1850'lerde Charles Wheatstone tarafından yapılan daktilolar da günümüze ulaşmamıştır, çünkü o bunları asla patentlememiş ve seri üretime sokmamıştır. Bu nedenle, geriye kalan tek model Remington 1 olsa da, tarih ilk daktiloların aslında 150–170 yıl önce icat edildiğini göstermektedir.
20. yüzyılın ortalarına gelindiğinde elektrik ana itici güç haline geldi ve ilk elektromekanik daktilolar ortaya çıktı. 1973 yılında IBM Correcting Selectric modeli tanıtıldı ve bu model, yazım hatalarını düzeltme özelliğine sahipti. Bu model, baskı kafasının geriye hareket etmesini ve yanlış karakterlerin beyaz mürekkeple kapatılmasını sağladı, ardından yeni karakterlerin üzerine yazdırılmasını mümkün kıldı.
Yeni dönem
Elektromekanik daktiloların dönemi uzun sürmedi: 1984 yılında IBM PC'nin yazdırma standardı küresel olarak benimsendi. Daktilolar yerlerini yavaş yavaş 83 tuşlu XT klavyelere sahip kişisel bilgisayarlara bırakmaya başladı.
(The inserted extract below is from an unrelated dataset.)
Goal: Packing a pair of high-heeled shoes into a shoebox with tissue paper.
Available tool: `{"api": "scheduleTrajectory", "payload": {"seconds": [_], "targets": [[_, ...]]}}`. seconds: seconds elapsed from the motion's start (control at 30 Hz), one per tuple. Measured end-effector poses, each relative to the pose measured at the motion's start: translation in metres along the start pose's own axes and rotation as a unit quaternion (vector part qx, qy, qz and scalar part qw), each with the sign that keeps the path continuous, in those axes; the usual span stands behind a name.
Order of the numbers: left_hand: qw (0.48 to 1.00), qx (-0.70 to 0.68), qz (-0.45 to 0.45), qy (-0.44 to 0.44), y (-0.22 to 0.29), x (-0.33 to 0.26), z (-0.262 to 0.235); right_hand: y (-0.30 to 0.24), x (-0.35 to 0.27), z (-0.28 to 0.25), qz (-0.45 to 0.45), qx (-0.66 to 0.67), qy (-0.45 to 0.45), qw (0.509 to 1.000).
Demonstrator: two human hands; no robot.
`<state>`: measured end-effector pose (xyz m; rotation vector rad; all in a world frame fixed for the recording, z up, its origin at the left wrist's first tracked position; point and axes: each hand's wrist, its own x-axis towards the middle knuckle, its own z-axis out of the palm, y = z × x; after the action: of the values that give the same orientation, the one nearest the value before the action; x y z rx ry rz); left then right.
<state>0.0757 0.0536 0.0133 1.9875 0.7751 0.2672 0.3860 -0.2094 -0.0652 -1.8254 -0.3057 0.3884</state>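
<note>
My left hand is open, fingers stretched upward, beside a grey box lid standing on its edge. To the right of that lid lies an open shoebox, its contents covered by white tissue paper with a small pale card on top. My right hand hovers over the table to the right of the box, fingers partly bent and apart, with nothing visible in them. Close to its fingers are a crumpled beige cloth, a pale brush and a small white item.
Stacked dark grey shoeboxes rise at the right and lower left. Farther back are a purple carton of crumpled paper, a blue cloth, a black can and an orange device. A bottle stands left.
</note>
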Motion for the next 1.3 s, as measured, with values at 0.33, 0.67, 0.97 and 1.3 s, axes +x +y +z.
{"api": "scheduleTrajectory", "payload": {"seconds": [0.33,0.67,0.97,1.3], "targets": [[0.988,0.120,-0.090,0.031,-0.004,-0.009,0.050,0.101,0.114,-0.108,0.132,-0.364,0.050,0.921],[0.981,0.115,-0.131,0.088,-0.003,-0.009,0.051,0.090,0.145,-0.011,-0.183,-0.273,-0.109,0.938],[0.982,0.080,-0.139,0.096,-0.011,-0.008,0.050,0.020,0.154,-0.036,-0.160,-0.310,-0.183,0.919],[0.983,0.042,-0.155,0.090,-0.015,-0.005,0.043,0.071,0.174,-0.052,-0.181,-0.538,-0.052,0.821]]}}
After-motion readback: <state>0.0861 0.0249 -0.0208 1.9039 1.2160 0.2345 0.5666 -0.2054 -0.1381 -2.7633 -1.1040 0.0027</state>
Bu klavyeler, giriş modunu değiştirme imkanı sunarak büyük ve küçük harfler arasında geçişi kolaylaştırdı. 1986 yılına gelindiğinde XT klavyeler, önce DIN cihazlarıyla, ardından 101–106 tuşlu Model M klavyelerle değiştirildi. Bağlantı noktası PS/2 olarak değiştirildi ve ilk kez Windows ve Menü tuşları klavyelere eklendi.
Modern klavyeler USB bağlantısıyla çalışır ve standart tuşların yanı sıra ses seviyesi kontrolü, arama, sayfa yenileme gibi ek multimedya tuşlarına da sahiptir. Bu klavyelerde yazı yazmak son derece kolay ve rahattır. Sinyaller bilgisayara neredeyse anında iletilir ve dakikada 300–400 karakter yazma hızı sağlanır. Günümüzde hız rekoru, dakikada 940 karakter yazan ve kör yazım tekniğini kullanan Mihail Şestov'a aittir.
Bu rekor henüz kimse tarafından kırılmamış olsa da bu bir zorunluluk değildir. Dakikada 200–300 karakter hızında yazmak zaten iyi bir daktilografer olarak kabul edilmek için yeterlidir ve yazma hızınızı ücretsiz çevrimiçi testlerle her zaman kontrol edebilirsiniz.
Bu testi düzenli olarak yaparak ilerlemenizi takip edebilirsiniz. Hızlı ve hatasız yazabilme yeteneği, zaman ve enerji tasarrufu sağlayan ve işverenler tarafından oldukça takdir edilen bir beceridir.